A few issues

Wed Apr 10 20:59:37 UTC 2013

On Wed, 2013-04-10 at 15:04 -0300, Gustavo Niemeyer wrote:
> 1) Agent version shows "pending", when in fact the agent is running
> install hooks as confirmed by logging into the machine and running ps.

I believe the agent-state always stayed "pending" until the install hook
either succeeded or failed; a quick look at the python seems to confirm
this supposition. More sophistication here would be kinda cool, but out
of scope for the moment.

> 2) There are two different agent versions in use, although this
> environment was bootstrapped with --upload-tools from tip.

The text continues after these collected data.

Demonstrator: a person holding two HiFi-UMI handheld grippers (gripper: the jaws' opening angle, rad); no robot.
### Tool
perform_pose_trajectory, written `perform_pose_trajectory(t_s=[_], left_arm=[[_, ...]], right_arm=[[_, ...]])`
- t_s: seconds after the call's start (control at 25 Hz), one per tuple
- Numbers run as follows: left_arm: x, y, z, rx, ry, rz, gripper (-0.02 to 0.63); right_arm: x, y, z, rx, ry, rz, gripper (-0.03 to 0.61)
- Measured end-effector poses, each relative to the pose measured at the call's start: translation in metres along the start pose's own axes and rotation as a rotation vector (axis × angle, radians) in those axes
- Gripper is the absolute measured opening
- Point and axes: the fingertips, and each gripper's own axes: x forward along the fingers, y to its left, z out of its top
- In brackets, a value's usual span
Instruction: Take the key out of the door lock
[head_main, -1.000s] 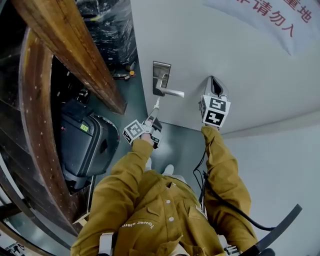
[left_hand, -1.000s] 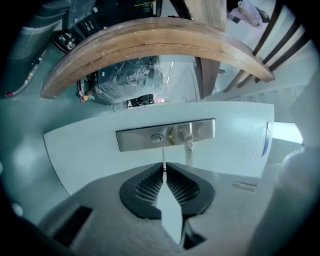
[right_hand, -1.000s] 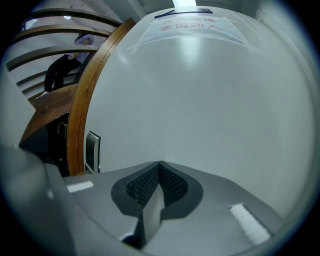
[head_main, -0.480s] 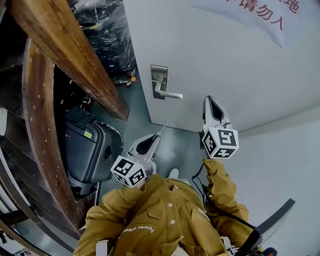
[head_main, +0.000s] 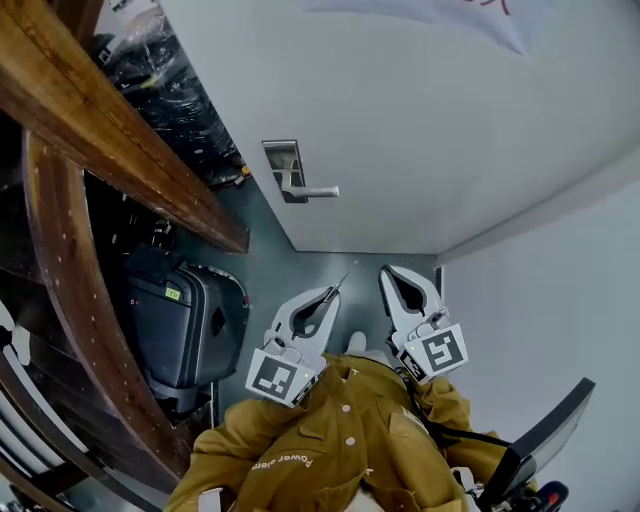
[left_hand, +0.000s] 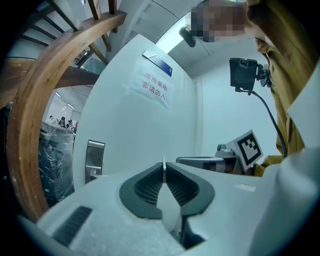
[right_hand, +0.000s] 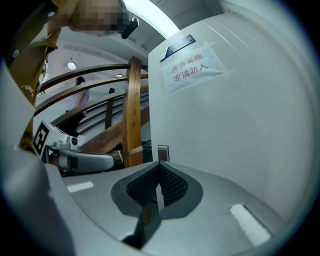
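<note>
The silver lock plate (head_main: 282, 160) with its lever handle (head_main: 312, 191) sits on the white door; no key shows in it. My left gripper (head_main: 334, 291) is held close to my chest, well back from the door, and is shut on the key (left_hand: 164, 164). The key is a thin silver blade poking out past the closed pads, also seen as a sliver key tip (head_main: 342, 282). The lock plate (left_hand: 94, 160) stands far left of the left gripper (left_hand: 164, 173). My right gripper (head_main: 386, 273) is beside it, shut with nothing in it; its pads meet at the right gripper (right_hand: 159, 167).
A curved wooden stair banister (head_main: 90, 110) runs along the left, with a black suitcase (head_main: 185, 325) under it. A paper sign (left_hand: 154, 89) hangs on the door. A grey wall (head_main: 560, 300) closes the right side. A black cable and stand (head_main: 535, 450) are by my right arm.
The left gripper came away from the lock under the handle and drew back to my chest with the key. The right gripper also pulled back from the door.
</note>
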Motion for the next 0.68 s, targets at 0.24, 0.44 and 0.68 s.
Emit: perform_pose_trajectory(t_s=[0.24,0.44,0.68], left_arm=[[-0.002,-0.003,-0.004,0.002,0.045,-0.014,0.021],[-0.003,-0.001,0.001,0.004,0.029,-0.001,0.021],[-0.011,0.011,0.002,0.03,0.018,0.035,0.021]], right_arm=[[-0.007,0.007,-0.006,0.018,0.001,-0.004,0.005],[-0.001,0.013,-0.002,-0.02,0.011,0.034,0.005],[0.017,0.026,-0.009,-0.011,-0.001,0.087,0.005]])
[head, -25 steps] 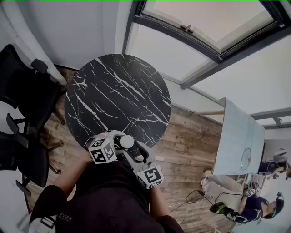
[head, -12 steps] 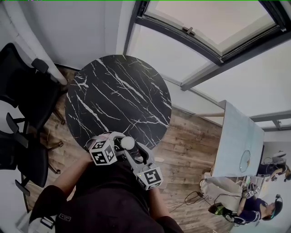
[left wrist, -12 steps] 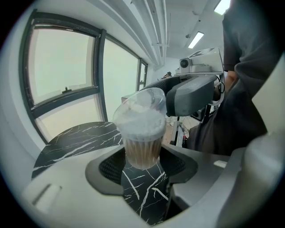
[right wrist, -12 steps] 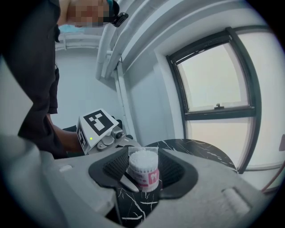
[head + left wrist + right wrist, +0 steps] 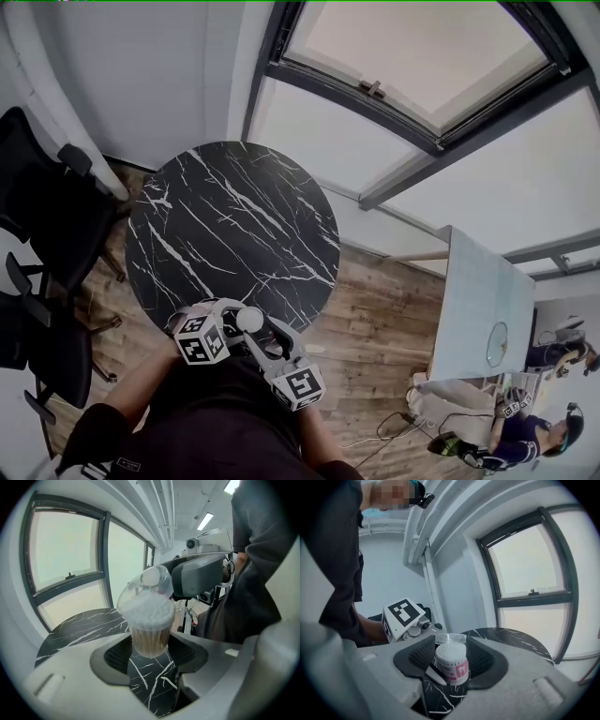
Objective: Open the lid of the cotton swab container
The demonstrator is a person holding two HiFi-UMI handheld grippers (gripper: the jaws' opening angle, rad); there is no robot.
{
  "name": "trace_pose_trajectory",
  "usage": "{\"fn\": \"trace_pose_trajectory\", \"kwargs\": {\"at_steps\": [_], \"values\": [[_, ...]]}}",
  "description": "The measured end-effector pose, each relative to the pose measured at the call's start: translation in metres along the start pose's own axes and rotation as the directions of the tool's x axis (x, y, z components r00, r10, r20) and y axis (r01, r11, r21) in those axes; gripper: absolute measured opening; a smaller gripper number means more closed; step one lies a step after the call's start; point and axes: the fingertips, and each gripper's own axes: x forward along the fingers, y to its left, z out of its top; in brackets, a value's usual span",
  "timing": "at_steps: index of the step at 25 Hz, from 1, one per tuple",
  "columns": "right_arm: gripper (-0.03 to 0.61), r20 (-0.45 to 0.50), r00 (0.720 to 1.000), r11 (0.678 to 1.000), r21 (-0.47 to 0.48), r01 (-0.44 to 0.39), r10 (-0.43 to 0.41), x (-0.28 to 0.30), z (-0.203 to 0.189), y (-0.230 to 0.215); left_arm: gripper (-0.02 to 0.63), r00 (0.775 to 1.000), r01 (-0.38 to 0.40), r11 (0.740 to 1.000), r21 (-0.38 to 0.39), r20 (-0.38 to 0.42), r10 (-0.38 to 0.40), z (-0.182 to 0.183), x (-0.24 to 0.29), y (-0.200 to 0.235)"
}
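Your left fingers (image 5: 117,656) clamp the swab container (image 5: 150,637) over the counter's (image 5: 234,216) 6 o'clock edge — your right fingers (image 5: 423,656) have just been closing onto its lid (image 5: 451,638). It looks barely lifted — prising remains.

Cotton swab container (image 5: 451,665): one. Clear lid (image 5: 450,638): one.

Grippers: two, left gripper (image 5: 150,646) and right gripper (image 5: 451,648).

Marker cubes: two, left cube (image 5: 202,339) and right cube (image 5: 298,386).

Round black marble desk (image 5: 234,216): one.

Black chairs: two, upper chair (image 5: 42,202) and lower chair (image 5: 33,342).

Pale table (image 5: 473,300): one.
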Motion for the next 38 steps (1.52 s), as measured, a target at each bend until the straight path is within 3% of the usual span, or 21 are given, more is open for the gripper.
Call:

Is it possible that you did --upload-tools from quantal and didn't
--fake-series precise? There are some surprising aspects to cros-bucket
tools fallback behaviour wrt dev tools that, I think, make that the most
likely explanation; but I've been focused on rationalising the tools
selection for a few days now, and I expect this to bear fruit
imminently.

> 3) Machine ids are still strings, incompatible with Python. Note that
> this is the case in multiple places in the output, not just under
> machines:.

This is somewhat harder to address; my initial grasp on "this is
definitely wrong" has weakened. There are several reasons it's
convenient to externally identify machines by string rather than int,
but there's one that seems to me to be overwhelming: and that reason is
JSON.

While the project as a whole has a policy of using YAML for its own
data, and I have no intention of messing with this, interoperability
demands that the data we produce be sanely expressible in a less
sophisticated format. JSON support is a requirement and a reality in
several contexts: in the API, in hook tool output, and (as here) in CLI
output.

In every other case we're outputting data that *can* be sanely
represented as JSON, but in this case we're not (because, for those
following along at home, you can't use ints as keys in JSON dicts). The
original solution was honestly pretty ugly -- it was a last-minute
special-case tweak that replaced the top-level machines map such that
all the int keys were strings.

Furthermore, it was inconsistent, because the values identifying
machines elsewhere in the output are no longer valid keys into the
machines map; I don't think that's an acceptable solution. That could be
worked around -- we could encode more (duplicated) knowledge of the
structure of the output into the last-minute map-tweaker, and change
every machine id in place -- but this is obviously very fragile. And
besides, it's crazy: it's actively promoting two different
representations of machine identity in a single context.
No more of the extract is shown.